- **Problem**: Give back exactly the lines of the material below that start at the line containing "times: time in" and end at the line containing "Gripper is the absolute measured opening", and no others.

╔══

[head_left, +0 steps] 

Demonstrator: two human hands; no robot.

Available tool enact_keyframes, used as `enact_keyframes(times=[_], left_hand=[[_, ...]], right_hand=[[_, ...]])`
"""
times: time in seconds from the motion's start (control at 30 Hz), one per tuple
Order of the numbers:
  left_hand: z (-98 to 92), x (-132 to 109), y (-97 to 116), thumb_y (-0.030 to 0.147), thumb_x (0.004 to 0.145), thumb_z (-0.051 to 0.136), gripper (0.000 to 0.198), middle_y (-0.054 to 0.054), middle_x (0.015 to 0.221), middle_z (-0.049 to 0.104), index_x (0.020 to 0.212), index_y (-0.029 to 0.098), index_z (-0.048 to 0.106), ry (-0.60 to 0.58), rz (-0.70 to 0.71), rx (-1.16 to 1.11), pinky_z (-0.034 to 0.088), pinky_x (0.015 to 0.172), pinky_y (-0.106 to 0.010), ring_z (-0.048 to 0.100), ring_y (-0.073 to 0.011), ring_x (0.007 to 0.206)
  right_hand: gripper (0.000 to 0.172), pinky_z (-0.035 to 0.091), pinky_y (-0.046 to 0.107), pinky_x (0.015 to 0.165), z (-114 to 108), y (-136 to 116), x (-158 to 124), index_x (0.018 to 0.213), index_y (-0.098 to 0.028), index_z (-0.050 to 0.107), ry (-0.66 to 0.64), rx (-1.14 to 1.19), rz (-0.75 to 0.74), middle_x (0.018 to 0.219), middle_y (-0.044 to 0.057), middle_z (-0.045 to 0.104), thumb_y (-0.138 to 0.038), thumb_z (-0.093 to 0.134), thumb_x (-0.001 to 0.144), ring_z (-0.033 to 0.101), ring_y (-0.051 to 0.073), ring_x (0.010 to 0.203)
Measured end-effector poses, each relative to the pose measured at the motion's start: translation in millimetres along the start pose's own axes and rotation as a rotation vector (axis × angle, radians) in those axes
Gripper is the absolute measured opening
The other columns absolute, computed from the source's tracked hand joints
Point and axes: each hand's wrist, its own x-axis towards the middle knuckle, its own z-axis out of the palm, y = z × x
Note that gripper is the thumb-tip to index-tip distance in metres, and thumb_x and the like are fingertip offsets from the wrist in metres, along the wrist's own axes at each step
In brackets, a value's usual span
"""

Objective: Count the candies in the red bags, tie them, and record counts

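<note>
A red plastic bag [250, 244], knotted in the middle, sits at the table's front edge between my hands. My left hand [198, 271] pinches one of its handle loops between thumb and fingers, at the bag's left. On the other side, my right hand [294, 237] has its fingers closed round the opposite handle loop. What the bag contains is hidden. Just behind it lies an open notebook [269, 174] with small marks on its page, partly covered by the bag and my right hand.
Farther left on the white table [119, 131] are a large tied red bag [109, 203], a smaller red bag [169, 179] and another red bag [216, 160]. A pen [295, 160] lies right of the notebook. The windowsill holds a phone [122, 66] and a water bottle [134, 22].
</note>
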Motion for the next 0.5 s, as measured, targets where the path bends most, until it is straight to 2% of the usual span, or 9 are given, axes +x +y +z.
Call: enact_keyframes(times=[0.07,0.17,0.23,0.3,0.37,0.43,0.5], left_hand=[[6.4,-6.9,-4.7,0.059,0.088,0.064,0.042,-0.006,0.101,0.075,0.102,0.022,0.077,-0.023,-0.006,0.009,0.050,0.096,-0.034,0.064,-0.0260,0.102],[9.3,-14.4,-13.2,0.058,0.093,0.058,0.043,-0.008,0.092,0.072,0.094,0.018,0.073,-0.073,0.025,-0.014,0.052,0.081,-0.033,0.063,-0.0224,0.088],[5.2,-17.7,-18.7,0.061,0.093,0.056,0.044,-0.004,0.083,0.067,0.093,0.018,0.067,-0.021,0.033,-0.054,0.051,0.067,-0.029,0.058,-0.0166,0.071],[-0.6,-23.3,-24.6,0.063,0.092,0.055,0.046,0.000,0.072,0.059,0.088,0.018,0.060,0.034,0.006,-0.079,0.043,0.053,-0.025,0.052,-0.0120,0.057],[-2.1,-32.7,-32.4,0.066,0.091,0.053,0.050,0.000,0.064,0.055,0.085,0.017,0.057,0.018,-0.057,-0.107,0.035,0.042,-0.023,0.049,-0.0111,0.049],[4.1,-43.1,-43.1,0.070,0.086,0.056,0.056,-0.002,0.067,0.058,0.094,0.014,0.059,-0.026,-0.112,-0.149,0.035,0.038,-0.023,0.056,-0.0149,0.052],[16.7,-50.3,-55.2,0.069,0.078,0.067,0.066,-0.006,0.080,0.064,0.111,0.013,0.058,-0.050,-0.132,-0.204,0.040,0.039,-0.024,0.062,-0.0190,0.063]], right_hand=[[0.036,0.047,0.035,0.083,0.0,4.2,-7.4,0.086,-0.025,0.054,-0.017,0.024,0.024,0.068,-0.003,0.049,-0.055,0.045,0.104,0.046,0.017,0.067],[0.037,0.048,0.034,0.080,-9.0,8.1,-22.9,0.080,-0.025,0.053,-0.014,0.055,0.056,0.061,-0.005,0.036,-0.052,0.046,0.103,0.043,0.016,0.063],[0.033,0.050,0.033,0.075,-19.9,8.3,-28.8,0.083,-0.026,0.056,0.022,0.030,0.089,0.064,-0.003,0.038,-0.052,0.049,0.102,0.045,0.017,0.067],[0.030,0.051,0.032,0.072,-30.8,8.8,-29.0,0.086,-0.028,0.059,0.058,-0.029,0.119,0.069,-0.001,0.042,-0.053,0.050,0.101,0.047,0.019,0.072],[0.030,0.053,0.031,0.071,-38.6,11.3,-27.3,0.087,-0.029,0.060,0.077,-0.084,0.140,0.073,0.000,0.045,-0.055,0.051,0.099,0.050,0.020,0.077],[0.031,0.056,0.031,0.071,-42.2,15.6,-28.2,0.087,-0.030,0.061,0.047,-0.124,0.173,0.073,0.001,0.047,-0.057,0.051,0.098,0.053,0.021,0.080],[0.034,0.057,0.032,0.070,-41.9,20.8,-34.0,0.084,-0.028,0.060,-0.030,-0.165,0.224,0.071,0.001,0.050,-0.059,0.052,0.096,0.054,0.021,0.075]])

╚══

- **Result of this task**:
times: time in seconds from the motion's start (control at 30 Hz), one per tuple
Order of the numbers:
  left_hand: z (-98 to 92), x (-132 to 109), y (-97 to 116), thumb_y (-0.030 to 0.147), thumb_x (0.004 to 0.145), thumb_z (-0.051 to 0.136), gripper (0.000 to 0.198), middle_y (-0.054 to 0.054), middle_x (0.015 to 0.221), middle_z (-0.049 to 0.104), index_x (0.020 to 0.212), index_y (-0.029 to 0.098), index_z (-0.048 to 0.106), ry (-0.60 to 0.58), rz (-0.70 to 0.71), rx (-1.16 to 1.11), pinky_z (-0.034 to 0.088), pinky_x (0.015 to 0.172), pinky_y (-0.106 to 0.010), ring_z (-0.048 to 0.100), ring_y (-0.073 to 0.011), ring_x (0.007 to 0.206)
  right_hand: gripper (0.000 to 0.172), pinky_z (-0.035 to 0.091), pinky_y (-0.046 to 0.107), pinky_x (0.015 to 0.165), z (-114 to 108), y (-136 to 116), x (-158 to 124), index_x (0.018 to 0.213), index_y (-0.098 to 0.028), index_z (-0.050 to 0.107), ry (-0.66 to 0.64), rx (-1.14 to 1.19), rz (-0.75 to 0.74), middle_x (0.018 to 0.219), middle_y (-0.044 to 0.057), middle_z (-0.045 to 0.104), thumb_y (-0.138 to 0.038), thumb_z (-0.093 to 0.134), thumb_x (-0.001 to 0.144), ring_z (-0.033 to 0.101), ring_y (-0.051 to 0.073), ring_x (0.010 to 0.203)
Measured end-effector poses, each relative to the pose measured at the motion's start: translation in millimetres along the start pose's own axes and rotation as a rotation vector (axis × angle, radians) in those axes
Gripper is the absolute measured opening

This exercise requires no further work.